Data extracted from a collection:
== Segment start ==

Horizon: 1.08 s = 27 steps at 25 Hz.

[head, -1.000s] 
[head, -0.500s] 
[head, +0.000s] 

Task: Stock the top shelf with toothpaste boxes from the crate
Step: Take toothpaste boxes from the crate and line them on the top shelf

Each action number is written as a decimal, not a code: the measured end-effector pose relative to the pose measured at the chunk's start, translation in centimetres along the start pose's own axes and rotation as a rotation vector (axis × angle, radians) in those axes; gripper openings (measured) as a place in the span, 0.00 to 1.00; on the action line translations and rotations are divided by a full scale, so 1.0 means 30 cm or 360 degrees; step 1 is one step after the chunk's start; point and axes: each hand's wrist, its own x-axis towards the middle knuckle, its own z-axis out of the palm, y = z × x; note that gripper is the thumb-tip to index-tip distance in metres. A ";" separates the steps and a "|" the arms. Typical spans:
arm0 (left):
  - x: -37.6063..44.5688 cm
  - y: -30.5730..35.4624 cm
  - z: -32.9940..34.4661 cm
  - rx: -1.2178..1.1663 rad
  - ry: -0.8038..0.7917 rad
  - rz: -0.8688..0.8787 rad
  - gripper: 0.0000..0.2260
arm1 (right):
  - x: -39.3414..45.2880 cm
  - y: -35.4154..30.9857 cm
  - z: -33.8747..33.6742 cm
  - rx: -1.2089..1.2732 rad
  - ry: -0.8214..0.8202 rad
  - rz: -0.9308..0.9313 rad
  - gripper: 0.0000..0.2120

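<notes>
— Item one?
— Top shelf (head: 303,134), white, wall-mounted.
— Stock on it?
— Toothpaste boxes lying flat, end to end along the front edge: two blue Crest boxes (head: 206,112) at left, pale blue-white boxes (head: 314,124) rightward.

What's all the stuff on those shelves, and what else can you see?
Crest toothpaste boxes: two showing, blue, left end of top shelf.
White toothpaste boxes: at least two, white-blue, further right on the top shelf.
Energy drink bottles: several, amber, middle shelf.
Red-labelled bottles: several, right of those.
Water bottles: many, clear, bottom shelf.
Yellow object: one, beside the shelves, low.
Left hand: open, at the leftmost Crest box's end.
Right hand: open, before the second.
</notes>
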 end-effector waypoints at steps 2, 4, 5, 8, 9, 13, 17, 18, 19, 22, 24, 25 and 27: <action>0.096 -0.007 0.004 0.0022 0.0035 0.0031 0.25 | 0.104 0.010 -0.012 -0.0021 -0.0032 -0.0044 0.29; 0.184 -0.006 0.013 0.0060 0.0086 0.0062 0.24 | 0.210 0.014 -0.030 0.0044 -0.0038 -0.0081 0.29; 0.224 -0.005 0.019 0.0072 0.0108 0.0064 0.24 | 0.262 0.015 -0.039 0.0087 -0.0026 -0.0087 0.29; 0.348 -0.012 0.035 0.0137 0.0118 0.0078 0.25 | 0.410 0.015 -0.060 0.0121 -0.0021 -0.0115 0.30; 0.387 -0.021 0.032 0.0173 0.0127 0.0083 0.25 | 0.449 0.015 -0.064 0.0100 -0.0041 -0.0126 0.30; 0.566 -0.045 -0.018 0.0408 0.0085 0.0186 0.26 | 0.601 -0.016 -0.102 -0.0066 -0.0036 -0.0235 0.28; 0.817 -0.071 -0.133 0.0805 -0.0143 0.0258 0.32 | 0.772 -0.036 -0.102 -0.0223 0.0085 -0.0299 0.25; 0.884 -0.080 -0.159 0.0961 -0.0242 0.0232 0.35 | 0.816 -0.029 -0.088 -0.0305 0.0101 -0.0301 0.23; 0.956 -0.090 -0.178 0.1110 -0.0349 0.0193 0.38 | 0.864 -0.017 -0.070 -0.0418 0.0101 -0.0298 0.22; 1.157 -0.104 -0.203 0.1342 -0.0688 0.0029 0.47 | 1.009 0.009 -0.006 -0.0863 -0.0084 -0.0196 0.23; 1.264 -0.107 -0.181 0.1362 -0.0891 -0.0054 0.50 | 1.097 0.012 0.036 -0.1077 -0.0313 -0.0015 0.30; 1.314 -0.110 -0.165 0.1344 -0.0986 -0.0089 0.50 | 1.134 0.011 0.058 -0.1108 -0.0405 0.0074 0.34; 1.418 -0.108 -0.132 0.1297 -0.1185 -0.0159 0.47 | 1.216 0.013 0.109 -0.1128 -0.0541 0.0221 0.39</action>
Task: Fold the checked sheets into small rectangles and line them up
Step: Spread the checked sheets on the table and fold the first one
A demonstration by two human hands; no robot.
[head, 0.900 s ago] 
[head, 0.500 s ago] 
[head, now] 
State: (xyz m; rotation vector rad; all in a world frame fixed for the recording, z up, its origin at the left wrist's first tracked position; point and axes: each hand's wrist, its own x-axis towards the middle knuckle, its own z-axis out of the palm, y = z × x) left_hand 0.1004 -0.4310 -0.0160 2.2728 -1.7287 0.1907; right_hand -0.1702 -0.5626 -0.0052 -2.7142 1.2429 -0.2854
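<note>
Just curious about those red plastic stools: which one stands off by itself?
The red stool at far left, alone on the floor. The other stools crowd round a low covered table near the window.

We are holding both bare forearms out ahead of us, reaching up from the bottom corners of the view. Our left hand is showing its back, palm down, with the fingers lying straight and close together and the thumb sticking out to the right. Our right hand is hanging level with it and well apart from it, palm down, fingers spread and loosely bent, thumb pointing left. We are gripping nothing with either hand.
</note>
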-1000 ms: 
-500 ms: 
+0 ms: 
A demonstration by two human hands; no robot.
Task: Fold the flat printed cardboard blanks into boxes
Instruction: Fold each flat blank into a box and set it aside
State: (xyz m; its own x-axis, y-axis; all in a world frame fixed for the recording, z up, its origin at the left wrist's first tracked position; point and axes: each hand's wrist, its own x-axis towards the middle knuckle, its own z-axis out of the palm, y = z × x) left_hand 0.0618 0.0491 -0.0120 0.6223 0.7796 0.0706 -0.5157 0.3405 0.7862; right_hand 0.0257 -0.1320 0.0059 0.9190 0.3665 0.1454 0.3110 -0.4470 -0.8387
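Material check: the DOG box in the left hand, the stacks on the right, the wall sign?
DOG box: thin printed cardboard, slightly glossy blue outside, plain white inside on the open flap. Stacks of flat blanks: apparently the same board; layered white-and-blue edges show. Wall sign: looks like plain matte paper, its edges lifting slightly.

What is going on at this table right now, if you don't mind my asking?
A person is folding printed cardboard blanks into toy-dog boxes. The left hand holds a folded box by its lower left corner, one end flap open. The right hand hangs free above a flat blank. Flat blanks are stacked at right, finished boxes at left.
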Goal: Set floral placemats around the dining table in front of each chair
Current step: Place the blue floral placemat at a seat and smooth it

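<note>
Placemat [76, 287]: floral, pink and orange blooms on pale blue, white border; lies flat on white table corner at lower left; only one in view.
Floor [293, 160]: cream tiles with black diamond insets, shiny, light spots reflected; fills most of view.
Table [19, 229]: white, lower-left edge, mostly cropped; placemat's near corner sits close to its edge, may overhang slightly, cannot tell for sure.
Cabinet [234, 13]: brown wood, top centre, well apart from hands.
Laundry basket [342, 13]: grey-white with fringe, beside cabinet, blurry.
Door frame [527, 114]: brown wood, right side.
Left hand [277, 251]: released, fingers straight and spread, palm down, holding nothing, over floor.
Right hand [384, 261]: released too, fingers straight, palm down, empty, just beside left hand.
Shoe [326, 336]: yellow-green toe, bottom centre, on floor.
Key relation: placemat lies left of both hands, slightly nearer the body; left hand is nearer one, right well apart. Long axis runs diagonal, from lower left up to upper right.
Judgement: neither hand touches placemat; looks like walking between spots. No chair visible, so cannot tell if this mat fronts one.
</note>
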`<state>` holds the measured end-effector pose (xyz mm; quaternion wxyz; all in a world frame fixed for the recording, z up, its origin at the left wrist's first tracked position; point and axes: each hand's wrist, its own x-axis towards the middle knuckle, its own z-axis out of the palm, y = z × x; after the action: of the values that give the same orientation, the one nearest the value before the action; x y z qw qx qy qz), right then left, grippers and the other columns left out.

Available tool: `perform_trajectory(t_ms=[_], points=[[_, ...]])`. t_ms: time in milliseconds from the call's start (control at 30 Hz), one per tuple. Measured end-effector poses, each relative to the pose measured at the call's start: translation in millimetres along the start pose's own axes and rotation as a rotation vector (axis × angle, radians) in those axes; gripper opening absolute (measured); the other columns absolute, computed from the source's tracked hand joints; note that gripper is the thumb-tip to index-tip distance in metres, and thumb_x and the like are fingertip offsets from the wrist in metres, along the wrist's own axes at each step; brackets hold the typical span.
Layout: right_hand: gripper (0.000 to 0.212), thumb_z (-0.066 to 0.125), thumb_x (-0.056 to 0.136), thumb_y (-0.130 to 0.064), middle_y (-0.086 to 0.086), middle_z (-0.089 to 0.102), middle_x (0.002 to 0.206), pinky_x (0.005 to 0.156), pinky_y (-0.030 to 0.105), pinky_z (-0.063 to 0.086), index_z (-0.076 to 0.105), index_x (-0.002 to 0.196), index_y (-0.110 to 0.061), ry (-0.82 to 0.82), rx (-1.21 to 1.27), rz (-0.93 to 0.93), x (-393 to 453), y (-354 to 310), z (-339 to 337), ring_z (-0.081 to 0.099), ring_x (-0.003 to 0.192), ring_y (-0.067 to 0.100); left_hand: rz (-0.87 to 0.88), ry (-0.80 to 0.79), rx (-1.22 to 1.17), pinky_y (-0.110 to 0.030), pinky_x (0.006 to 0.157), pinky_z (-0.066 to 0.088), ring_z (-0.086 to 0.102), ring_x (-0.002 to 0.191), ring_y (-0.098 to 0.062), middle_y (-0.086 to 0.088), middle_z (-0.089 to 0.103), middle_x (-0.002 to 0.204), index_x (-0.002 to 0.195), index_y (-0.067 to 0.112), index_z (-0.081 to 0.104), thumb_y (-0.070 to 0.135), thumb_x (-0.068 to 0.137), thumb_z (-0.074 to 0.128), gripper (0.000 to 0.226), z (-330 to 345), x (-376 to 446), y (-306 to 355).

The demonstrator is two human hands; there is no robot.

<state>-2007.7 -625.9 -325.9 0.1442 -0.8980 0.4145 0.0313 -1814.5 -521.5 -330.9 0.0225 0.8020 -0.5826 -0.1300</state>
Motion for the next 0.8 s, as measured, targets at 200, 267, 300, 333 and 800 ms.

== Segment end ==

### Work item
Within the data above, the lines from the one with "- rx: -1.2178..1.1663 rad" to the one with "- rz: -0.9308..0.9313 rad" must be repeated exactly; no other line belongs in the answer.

### Answer area
  - rx: -1.2178..1.1663 rad
  - ry: -0.8038..0.7917 rad
  - rz: -0.8688..0.8787 rad
  - gripper: 0.0000..0.2260
arm1 (right):
  - x: -39.3414..45.2880 cm
  - y: -35.4154..30.9857 cm
  - z: -33.8747..33.6742 cm
  - rx: -1.2089..1.2732 rad
  - ry: -0.8214..0.8202 rad
  - rz: -0.9308..0.9313 rad

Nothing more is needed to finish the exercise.